Коварная дама треф - страница 18
– Да уж. Не приведи бог к вам без надобности, – не на шутку проникся криминалист суеверием и буркнул, не оборачиваясь, сердито: – У вас, как в той загадке: хотя еще и не там, но уже и не тут.
До работы многострадальному Шаламову предстояло еще добираться от морга на перекладных. Сначала троллейбусом.
Он поспешил на остановку, втиснулся в толпу, по приобретенной привычке штопором ввинтился, пробрался поближе к дверям подоспевшего рогатого транспорта. И вроде занят насущными тривиальными проблемами – влезть в троллейбус, купить билет (проездной менять забрали в кадрах и запаздывали с возвращением), протиснуться к окошку, а мысли витали вокруг одного и того же. Его сознание не покидала тяжкая тревога, охватившая еще вчера в квартире Туманских, у края ванны, откуда глядела на него голова несчастной. Он не только почуял себя невольным соучастником неведомых пока, но надвигающихся с необратимой силой таинственных событий, но предчувствие ужасной беды уже страшило его.
Важная персона
Любитель традиций, Игорушкин не терпел их нарушений. Малейшие отступления вызывали у него нервозность и выводили из себя порой надолго. В особенности такими бывали ночные звонки, внезапные визиты незнакомых и уж, конечно, любая суматоха.
Но тут, как назло, все соединившись, навалилось одним разом.

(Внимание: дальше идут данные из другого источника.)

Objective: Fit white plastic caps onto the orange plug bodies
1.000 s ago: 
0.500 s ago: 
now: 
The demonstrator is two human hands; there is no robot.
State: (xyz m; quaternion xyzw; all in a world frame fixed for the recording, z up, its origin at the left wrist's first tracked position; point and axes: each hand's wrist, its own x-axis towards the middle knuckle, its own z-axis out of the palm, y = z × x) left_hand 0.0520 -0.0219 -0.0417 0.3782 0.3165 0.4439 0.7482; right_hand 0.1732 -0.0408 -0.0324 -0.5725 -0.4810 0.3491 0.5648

Уже не ночь, но еще и не утро, а затрезвонил с кухни телефон. Сын, Петруха, давно не объявлялся. Анна Константиновна, как была в ночной сорочке, заторопилась с постели, босой зашлепала по паркету, восклицая тихонько на ходу:
– Коленька! Небось внучок. Кому ж еще в такую пору? С петухами, истинное дело, с петухами!.. Вот несмышленыш!
Но оказалось не он; на проводе был Алексей Моисеевич Личого. Анна Константиновна хорошо знала заведующего областным отделом здравоохранения. С аппаратом в руках и трубкой она так и подошла к кровати. Игорушкин уже и сам поднялся, сидел, нахохлившись, хмурился на нее, будто она во всем виновата.
– Кто?
– Алеша. Алексей Моисеевич. Беда, видно. Не станет зазря.
Игорушкин принял аппарат на колени и трубку к уху. Заведующий отделом охал, причитал, не здороваясь. Разобрать, понять что-либо было сложно. Игорушкин отстранил трубку от уха, крик слышался теперь издалека, повременил, потом сказал в нее:
– Ты не на пожаре, Алексей Моисеевич. Остынь.
В трубке поутихло.
– Вены вскрыла дочка ее?
На другом конце провода зашумел, завозмущался, заверещал голос.
– Что надо-то? Говори внятно… Принять?
Голос в трубке смирился.
– Приму… Разберемся… Когда? Да сегодня же. С утра.
– Вот горе-то, – вздохнула рядом Анна Константиновна.
– И звонят! И звонят домой! – хлопнул рукой по подушке Игорушкин. – Не могут дождаться!
– Беда ж, Коленька! – приняла от мужа аппарат Анна Константиновна. – К нам только с этим народ и спешит… Куда ж еще?
Она ждала его в приемной. Уже вся в черном. Высокая, стройная, властная – по лицу заметно. Напряглась, как струна. Представилась:
– Калеандрова, Софья Марковна.
– Проходите.
Она, вся подобравшись, прошла в кабинет, присела не горбясь за столом, глядела прямо на него, не опуская темных глаз в набрякших красных веках. Держалась, только руки заметно подрагивали. Спохватившись, убрала их со стола.
– Алексей Моисеевич вам звонил?
– Я слушаю.
Она смотрела, видно было, спокойствие давалось ей с большим трудом.
– Я не знаю с чего начать…
– С начала.
Она внезапно разрыдалась, слезы хлынули из глаз, но она успела прикрыть лицо платком, сжалась на стуле, согнулась вся, содрогаясь, всхлипывала громко и отчаянно. Он, давно такого не наблюдавший, застигнутый врасплох, вскочил, поспешил к двери.